> **Task to carry out**
Search the data below for the string "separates" and copy all lines where it shows up.

> **The input**
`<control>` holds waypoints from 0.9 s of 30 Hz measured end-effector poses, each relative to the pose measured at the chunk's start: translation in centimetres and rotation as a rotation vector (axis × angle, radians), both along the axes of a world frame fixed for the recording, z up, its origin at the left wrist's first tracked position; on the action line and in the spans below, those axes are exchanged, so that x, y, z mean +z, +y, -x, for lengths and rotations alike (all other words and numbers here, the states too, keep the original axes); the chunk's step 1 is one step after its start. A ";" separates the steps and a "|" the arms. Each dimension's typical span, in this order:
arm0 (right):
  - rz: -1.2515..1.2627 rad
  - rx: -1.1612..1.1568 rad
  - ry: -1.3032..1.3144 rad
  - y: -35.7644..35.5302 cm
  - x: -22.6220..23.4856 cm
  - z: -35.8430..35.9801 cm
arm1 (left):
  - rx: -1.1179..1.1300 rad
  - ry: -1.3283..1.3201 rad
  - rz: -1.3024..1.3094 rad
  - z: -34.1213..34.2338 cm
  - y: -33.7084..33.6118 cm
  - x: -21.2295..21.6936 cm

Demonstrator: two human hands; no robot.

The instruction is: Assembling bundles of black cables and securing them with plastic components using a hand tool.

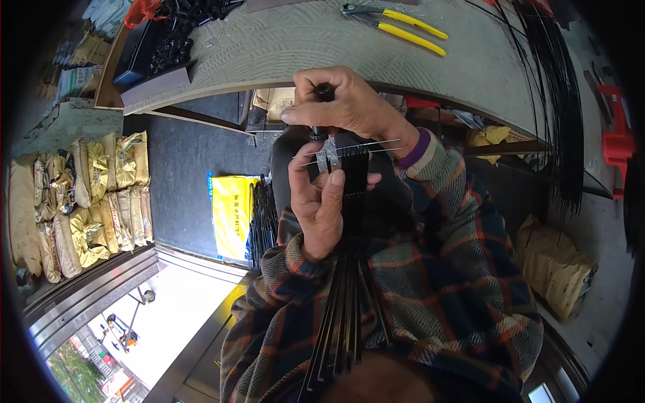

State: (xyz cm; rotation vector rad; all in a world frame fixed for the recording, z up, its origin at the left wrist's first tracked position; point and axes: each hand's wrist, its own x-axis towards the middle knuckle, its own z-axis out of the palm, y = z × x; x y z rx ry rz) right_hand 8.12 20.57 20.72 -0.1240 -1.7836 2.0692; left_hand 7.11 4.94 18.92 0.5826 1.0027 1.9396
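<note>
My right hand (349, 101) is closed around a black-handled tool (324, 92), its kind partly hidden by the fingers. Just below it, my left hand (316, 211) pinches a shiny metal piece (329, 153) and the top of a bundle of thin black rods (355, 174). Two thin metal wires cross the bundle roughly sideways and stick out on both sides. The long ends of the rods (342, 302) run down toward my plaid jacket. Where the tool meets the metal piece is too small to make out.
Yellow-handled cutting pliers (410, 30) lie on the grey workbench (269, 50). Small black parts (176, 43) are heaped at its left, and long black rods (557, 101) hang over its right. A yellow bag (235, 215) lies on the floor, with wrapped packages (87, 195) farther left.
</note>
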 end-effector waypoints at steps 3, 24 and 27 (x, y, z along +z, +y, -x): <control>-0.010 -0.016 0.030 -0.1 -0.1 0.0 | -0.005 -0.004 0.015 0.0 0.0 -0.2; -0.243 -0.103 0.184 -0.4 -1.5 0.7 | 0.024 -0.037 0.000 0.4 0.4 -0.8; -0.328 -0.118 0.247 -0.2 -1.2 0.5 | 0.021 -0.051 0.006 0.4 0.5 -0.6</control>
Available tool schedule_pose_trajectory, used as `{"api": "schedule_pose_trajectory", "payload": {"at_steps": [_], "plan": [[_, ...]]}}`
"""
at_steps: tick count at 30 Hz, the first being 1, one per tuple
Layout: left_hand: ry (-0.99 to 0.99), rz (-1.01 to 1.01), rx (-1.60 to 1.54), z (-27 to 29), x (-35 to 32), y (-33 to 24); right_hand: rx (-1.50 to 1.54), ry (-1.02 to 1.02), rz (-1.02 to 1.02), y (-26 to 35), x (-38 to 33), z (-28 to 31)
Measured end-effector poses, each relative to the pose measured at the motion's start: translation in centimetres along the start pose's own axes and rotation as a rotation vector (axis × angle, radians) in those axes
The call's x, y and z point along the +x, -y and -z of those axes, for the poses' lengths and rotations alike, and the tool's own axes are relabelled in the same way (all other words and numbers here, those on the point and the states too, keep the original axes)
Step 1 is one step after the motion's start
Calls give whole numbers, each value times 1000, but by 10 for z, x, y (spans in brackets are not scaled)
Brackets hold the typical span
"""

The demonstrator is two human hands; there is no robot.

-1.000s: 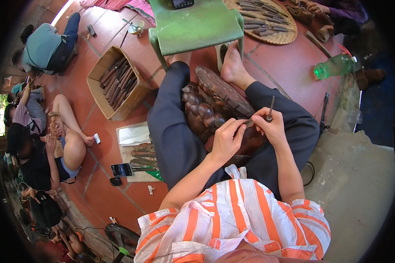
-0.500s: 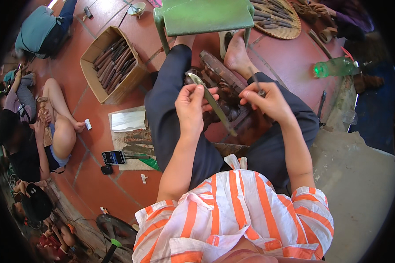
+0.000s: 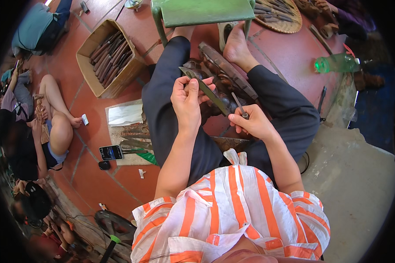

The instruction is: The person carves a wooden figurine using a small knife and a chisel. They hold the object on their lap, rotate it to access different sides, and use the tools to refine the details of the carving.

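Note:
My left hand [image 3: 186, 103] is closed on a long, flat olive-green strip [image 3: 215, 101] with a pointed far end. I cannot make out its exact kind. Between the fingers of my right hand [image 3: 253, 122] is a slim tool with a thin metal shaft [image 3: 238, 101] and a dark rounded end; the shaft points up and away. The strip's near end lies close to my right fingertips; whether they touch it I cannot tell. Beyond both hands, between my legs, rests a dark brown carved wooden piece [image 3: 228, 72].
A green plastic stool [image 3: 202, 11] stands ahead. At left are a cardboard box [image 3: 118, 85] of wooden-handled tools, a phone [image 3: 111, 152] and a mat [image 3: 125, 161] with flat strips. To the right lie a green bottle [image 3: 338, 64] and a woven tray [image 3: 289, 28] of tools. Other people sit at left.
My right hand has moved down and left, toward the strip's near end, with the slim tool in it. The strip in my left hand has shifted slightly up and left.

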State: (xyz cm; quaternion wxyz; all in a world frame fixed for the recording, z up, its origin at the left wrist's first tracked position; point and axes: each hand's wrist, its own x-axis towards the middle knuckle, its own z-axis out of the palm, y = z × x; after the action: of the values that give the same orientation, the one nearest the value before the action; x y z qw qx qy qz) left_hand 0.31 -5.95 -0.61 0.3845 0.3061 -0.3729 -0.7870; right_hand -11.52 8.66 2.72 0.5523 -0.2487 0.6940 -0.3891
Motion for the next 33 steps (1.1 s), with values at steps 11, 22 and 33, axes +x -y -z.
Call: {"api": "schedule_pose_trajectory", "payload": {"at_steps": [11,22,33], "plan": [[228,-103,-165,3,-4,8,299,-40,-23,-24,-9,10],[809,133,320,25,6,-23,125,-73,274,-35,-30,91],[788,427,895,-44,-54,51,-58,-150,137,-22,-26,71]]}}
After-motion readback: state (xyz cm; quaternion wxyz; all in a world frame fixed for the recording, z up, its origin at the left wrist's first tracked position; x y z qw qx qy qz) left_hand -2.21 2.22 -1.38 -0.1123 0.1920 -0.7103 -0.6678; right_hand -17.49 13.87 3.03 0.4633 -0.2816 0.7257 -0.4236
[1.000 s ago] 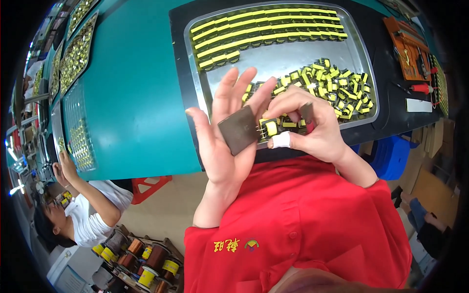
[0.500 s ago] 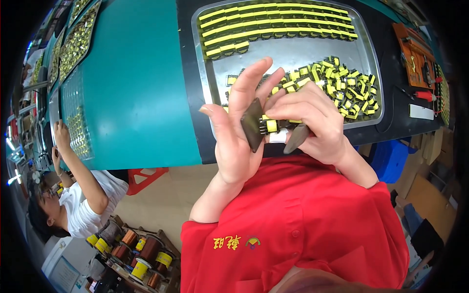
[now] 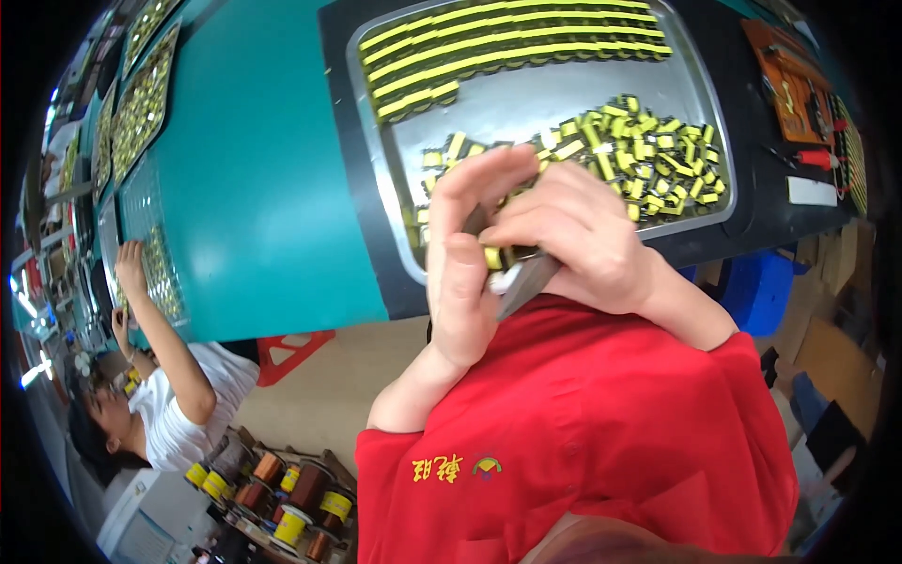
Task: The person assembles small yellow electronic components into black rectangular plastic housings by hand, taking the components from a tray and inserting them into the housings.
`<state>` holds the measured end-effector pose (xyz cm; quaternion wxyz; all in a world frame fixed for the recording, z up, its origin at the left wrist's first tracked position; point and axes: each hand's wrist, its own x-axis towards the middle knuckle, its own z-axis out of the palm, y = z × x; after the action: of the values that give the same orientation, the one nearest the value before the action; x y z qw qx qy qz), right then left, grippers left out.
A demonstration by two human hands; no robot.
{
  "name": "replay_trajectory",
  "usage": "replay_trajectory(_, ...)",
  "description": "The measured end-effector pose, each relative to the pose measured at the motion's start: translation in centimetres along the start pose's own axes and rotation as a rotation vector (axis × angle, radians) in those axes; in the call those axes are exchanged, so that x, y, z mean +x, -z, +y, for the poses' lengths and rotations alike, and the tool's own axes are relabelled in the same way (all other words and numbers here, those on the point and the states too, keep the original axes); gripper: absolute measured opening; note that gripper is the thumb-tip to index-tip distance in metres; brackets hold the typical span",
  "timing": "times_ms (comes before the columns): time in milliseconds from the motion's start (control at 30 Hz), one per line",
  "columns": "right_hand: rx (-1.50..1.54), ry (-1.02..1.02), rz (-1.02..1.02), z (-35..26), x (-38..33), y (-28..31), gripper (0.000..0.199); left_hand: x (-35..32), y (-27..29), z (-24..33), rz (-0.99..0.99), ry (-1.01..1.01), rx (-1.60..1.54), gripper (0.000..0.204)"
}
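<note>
Above my red shirt front, my two hands meet close together. My left hand [image 3: 456, 291] is closed, thumb folded in, around a dark flat plate [image 3: 475, 222] that is mostly hidden by fingers. Pinched in my right hand [image 3: 594, 240] is a small yellow-and-black transformer [image 3: 492, 258], mostly covered by the fingers and lying against the left hand. A grey flat tapered tool [image 3: 526, 286] sticks out below the right hand and seems held in it. A white wrap or piece [image 3: 500, 280] shows between the hands; its kind is unclear.
Beyond my hands a metal tray [image 3: 386, 188] holds rows of transformers [image 3: 517, 38] and a loose heap [image 3: 648, 160]. An orange tool box [image 3: 787, 85] lies at the right. A co-worker [image 3: 178, 395] works at the left side of the green table [image 3: 263, 188]. Wire spools [image 3: 291, 503] stand below.
My left fingers and thumb have curled in from a spread palm, covering the plate. The transformer and my right hand have shifted left and are now tighter against the left hand.
</note>
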<state>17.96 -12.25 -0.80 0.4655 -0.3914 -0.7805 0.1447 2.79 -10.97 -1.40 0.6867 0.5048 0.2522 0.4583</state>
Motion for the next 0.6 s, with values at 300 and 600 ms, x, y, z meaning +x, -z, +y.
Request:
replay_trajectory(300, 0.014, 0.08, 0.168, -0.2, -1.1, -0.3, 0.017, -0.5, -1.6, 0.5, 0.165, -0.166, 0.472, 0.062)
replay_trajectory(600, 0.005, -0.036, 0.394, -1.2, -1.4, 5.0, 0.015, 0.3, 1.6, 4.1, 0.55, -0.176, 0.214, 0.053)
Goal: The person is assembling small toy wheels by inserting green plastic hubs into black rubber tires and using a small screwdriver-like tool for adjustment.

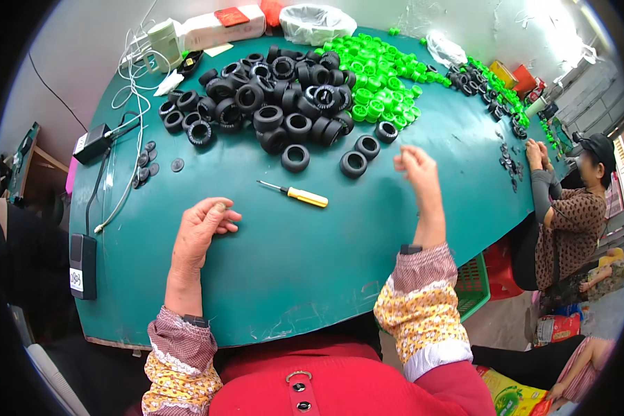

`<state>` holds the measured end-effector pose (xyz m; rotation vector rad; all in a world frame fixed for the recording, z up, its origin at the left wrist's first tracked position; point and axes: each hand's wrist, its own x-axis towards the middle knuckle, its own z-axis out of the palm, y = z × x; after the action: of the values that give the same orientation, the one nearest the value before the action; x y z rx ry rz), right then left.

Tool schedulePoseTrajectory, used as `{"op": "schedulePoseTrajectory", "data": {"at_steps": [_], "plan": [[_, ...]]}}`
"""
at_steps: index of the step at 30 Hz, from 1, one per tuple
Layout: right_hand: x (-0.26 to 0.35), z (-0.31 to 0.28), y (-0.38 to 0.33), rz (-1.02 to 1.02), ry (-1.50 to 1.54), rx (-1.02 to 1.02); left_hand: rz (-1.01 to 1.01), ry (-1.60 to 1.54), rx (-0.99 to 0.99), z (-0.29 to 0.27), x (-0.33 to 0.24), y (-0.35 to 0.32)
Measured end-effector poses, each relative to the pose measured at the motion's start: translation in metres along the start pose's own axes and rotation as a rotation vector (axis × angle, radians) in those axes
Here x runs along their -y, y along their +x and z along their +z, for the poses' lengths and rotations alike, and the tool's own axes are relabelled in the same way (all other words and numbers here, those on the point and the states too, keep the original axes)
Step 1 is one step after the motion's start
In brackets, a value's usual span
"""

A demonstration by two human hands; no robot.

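Note:
My left hand point(205, 225) is over the near left of the table, its fingers loosely bent and apart, with nothing visible in them. My right hand point(419, 170) is raised further right, fingers curled in; whether they hold anything small is hidden. A screwdriver point(305, 196) with a yellow handle lies between the hands, tip to the left. Beyond it, a heap of black toy tyres point(256, 97) meets a pile of bright green wheel hubs point(378, 76). Nearest my right hand are loose tyres, one standing apart point(353, 164) from the heap.
Small dark discs point(143, 165) lie at the left beside a white cable point(128, 187) and a black power adapter point(83, 267). At the right, a co-worker point(572, 208) sits by more tyres and hubs. A green basket point(473, 288) stands below the table edge.

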<state>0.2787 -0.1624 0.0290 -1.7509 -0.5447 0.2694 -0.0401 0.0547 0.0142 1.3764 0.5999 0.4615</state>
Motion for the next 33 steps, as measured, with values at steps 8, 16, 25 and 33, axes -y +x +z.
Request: {"op": "schedulePoseTrajectory", "data": {"at_steps": [8, 16, 25, 33], "plan": [[-0.017, 0.038, -0.036, -0.210, -0.539, -0.024, 0.000, 0.029, 0.030, 0.003, -0.005, 0.002], [-0.001, 0.080, -0.027, -0.410, -0.888, -0.099, -0.043, 0.018, 0.072, 0.005, -0.003, -0.001], [0.070, 0.185, -0.082, -0.640, -0.163, 0.376, -0.065, -0.464, 0.148, 0.005, -0.007, 0.000], [0.062, 0.198, -0.098, -0.752, -0.147, 0.568, -0.056, -0.725, 0.019, 0.008, 0.007, 0.006]]}}
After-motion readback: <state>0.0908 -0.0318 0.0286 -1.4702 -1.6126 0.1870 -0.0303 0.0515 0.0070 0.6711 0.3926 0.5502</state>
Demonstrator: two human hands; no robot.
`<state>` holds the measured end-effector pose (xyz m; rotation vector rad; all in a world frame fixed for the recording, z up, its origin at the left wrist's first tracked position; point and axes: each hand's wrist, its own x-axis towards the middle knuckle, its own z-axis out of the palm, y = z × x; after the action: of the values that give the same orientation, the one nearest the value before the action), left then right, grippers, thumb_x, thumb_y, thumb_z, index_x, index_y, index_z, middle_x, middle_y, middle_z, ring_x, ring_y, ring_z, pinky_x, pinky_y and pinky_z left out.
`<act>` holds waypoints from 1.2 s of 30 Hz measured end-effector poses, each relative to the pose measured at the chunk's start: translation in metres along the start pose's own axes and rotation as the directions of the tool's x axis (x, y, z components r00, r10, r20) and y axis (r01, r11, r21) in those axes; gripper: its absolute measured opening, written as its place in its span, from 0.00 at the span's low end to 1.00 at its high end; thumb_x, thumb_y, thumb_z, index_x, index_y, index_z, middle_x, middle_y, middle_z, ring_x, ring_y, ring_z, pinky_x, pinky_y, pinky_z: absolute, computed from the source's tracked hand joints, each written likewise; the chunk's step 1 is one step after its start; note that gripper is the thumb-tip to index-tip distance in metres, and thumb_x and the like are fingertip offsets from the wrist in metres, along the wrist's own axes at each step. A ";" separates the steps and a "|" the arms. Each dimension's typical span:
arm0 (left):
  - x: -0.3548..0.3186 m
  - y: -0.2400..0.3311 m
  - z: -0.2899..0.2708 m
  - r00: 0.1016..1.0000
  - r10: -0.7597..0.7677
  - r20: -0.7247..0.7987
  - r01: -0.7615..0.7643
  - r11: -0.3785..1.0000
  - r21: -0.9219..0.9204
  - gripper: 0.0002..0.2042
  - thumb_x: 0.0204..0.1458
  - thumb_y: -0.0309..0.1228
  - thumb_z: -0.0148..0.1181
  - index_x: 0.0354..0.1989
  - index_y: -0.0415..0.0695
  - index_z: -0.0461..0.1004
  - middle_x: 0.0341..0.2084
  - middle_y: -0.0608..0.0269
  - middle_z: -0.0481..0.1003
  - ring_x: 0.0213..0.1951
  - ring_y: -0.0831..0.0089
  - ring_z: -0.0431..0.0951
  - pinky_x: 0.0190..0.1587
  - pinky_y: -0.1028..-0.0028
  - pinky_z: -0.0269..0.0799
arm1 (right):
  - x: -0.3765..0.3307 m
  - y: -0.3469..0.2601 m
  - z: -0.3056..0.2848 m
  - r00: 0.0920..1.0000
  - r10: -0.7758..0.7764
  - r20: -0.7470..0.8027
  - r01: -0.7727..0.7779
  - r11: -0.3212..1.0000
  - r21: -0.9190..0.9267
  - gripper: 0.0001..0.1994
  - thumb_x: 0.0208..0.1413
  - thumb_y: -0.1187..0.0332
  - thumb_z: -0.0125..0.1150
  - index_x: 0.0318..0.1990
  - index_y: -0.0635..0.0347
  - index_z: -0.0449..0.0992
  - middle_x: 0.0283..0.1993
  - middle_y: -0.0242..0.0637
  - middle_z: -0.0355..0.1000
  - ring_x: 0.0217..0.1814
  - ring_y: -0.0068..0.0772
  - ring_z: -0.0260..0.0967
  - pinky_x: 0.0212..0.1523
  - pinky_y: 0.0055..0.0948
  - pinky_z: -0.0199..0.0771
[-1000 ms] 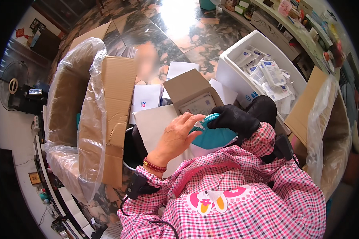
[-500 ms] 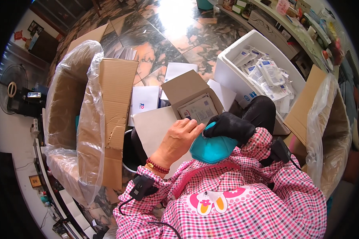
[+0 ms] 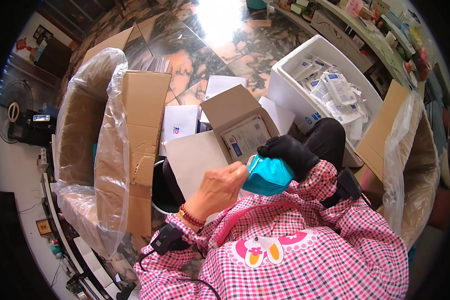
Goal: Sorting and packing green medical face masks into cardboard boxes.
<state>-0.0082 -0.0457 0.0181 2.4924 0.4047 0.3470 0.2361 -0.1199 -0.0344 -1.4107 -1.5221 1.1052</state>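
Both hands meet at chest height over the lap, on a soft teal fabric piece, folded and pouch-like point(image 3: 267, 175). Left hand point(image 3: 220, 187), bare with a red bead bracelet at the wrist, pinches its left edge with fingers closed. Right hand point(image 3: 287, 152), in a black glove, grips the top right of the same piece from above. The teal piece sits between the two, touching both; its long axis runs roughly left to right, tilted slightly down toward the right. Neither hand is clearly nearer, both are on it.

Just beyond the hands, up and left: a small open brown cardboard box point(image 3: 235, 120) with its flap raised, holding a flat white packet with a blue and red printed label point(image 3: 245, 137) that lies slanted. A plain white sheet point(image 3: 192, 160) lies left of that box, near the left hand.

Further out:
- white foam bin point(image 3: 297, 95) upper right, filled with small white sachets with blue print point(image 3: 335, 90)
- large brown carton lined with clear plastic bag point(image 3: 105, 145) to the left, well apart
- second plastic-lined carton point(image 3: 410, 165) at the right
- white flat box with blue and red mark point(image 3: 180, 125) on the marble floor point(image 3: 185, 65)
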 end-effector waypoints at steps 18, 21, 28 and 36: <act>-0.041 -0.003 -0.033 0.792 -0.578 -0.197 0.283 0.633 -0.720 0.06 0.64 0.27 0.52 0.36 0.37 0.71 0.27 0.72 0.72 0.27 0.86 0.68 0.29 0.82 0.62 | 0.011 -0.041 0.000 0.988 0.154 -0.005 -0.154 0.988 0.014 0.06 0.55 0.69 0.64 0.36 0.63 0.81 0.34 0.40 0.78 0.34 0.26 0.76 0.41 0.29 0.77; -0.006 0.004 -0.018 0.848 -0.388 -0.360 0.071 0.758 -0.649 0.04 0.60 0.21 0.56 0.41 0.35 0.73 0.33 0.66 0.76 0.32 0.79 0.75 0.35 0.81 0.69 | 0.016 -0.076 -0.006 0.937 0.318 0.146 -0.324 0.946 0.017 0.12 0.54 0.62 0.67 0.38 0.61 0.82 0.34 0.42 0.78 0.36 0.32 0.76 0.42 0.32 0.75; 0.013 0.010 0.004 0.971 -0.189 -0.149 0.088 0.854 -0.513 0.08 0.61 0.27 0.56 0.47 0.42 0.70 0.30 0.50 0.77 0.33 0.52 0.80 0.34 0.66 0.75 | 0.006 -0.074 -0.016 0.919 0.347 0.187 -0.360 0.932 0.042 0.11 0.54 0.62 0.66 0.38 0.61 0.82 0.33 0.39 0.78 0.36 0.29 0.75 0.43 0.31 0.74; 0.009 0.010 0.016 0.976 -0.161 -0.148 0.046 0.812 -0.582 0.05 0.62 0.28 0.52 0.38 0.39 0.71 0.27 0.50 0.74 0.29 0.51 0.76 0.33 0.68 0.72 | -0.004 -0.088 -0.006 0.875 0.407 0.262 -0.428 0.903 0.029 0.20 0.49 0.57 0.71 0.42 0.66 0.81 0.34 0.44 0.79 0.37 0.32 0.78 0.44 0.31 0.76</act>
<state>0.0070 -0.0583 0.0129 1.8382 0.4340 0.5731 0.2131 -0.1242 0.0509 -1.6350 -1.3444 1.6476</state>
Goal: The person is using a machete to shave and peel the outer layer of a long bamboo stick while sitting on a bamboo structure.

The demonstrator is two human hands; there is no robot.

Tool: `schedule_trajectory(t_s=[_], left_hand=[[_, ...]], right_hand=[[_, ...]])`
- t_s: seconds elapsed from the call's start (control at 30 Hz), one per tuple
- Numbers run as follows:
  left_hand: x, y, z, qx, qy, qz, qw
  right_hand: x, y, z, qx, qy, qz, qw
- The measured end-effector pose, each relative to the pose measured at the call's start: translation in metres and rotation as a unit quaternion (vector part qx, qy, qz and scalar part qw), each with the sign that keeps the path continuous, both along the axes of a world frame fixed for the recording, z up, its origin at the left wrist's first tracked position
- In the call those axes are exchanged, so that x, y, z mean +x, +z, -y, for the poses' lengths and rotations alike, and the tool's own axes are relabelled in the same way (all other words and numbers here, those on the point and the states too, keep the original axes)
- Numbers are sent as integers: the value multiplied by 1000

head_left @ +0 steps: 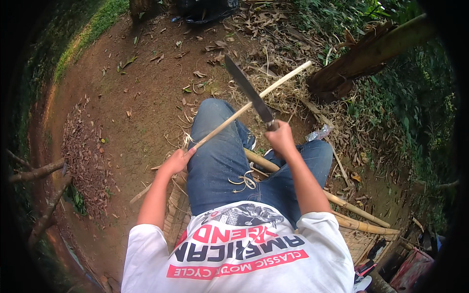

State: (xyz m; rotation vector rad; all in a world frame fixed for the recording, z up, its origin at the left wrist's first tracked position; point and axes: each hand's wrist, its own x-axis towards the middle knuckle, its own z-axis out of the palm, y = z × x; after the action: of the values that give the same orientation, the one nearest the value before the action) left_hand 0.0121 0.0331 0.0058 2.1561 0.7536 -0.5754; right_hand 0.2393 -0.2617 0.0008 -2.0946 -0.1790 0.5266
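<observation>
My left hand (pixel 179 161) is closed around the near end of a long, pale, peeled stick (pixel 224 123), which slants up and to the right across my thigh. In my right hand (pixel 282 138) is the handle of a large knife (pixel 249 89) with a broad, dark blade. The blade points up and to the left and crosses the stick about midway along it; whether the edge touches the wood I cannot tell. A curled shaving (pixel 244 183) lies on my jeans, and more thin shavings (pixel 187 140) hang beside my left knee.
I sit on a bamboo seat with poles (pixel 361 224) showing at the right. Shavings and dry leaves (pixel 288 93) cover the ground ahead. A thick trunk (pixel 342 73) rises at the far right, near a crumpled clear plastic wrapper (pixel 318 133). Branches (pixel 44 171) stick out at the left.
</observation>
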Motion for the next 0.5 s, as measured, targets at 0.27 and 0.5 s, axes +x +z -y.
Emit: schedule_trajectory(t_s=[0.27,0.5], left_hand=[[-2,-3,7,37,8,-33,999],[-2,6,8,48,11,-41,998]], right_hand=[[38,18,7,-12,-56,-84,995],[4,1,3,-43,60,-75,994]])
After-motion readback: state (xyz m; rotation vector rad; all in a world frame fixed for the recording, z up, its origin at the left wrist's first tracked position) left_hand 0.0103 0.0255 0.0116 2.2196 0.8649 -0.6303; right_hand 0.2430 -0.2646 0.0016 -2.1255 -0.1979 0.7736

> **Your solution**
`<control>` holds waypoints from 0.9 s of 30 Hz measured end-effector poses, each relative to the pose measured at the chunk's start: translation in centimetres and rotation as a rotation vector (axis × angle, radians), both along the axes of a world frame fixed for the recording, z up, its origin at the left wrist's first tracked position; on the action line and in the spans below, those axes are exchanged, so that x, y, z mean +z, +y, -x, for lengths and rotations alike (all other words and numbers here, the states too, keep the original axes); the chunk's step 1 is one step after its start. A ";" separates the steps and a "|" the arms. Each dimension's typical span, in this order:
`<act>` holds waypoints from 1.2 s of 30 Hz measured end-effector poses, each relative to the pose measured at the chunk's start: translation in metres along the start pose's own axes and rotation as the directions of the tool's x axis (x, y, z components r00, r10, r20) and y axis (r01, r11, r21) in those axes; gripper: its absolute measured opening, written as its place in its span, from 0.00 at the span's low end to 1.00 at its high end; thumb_x, thumb_y, thumb_z, index_x, index_y, index_z, middle_x, middle_y, middle_z, ring_x, ring_y, ring_z, pinky_x, pinky_y, pinky_z: absolute, computed from the source's tracked hand joints, each written likewise; the chunk's step 1 is one step after its start; note that gripper is the thumb-tip to index-tip distance in metres, and thumb_x and the like are fingertip offsets from the wrist in metres, along the wrist's own axes at each step. A ";" separates the steps and a "|" the arms. Each dimension's typical span:

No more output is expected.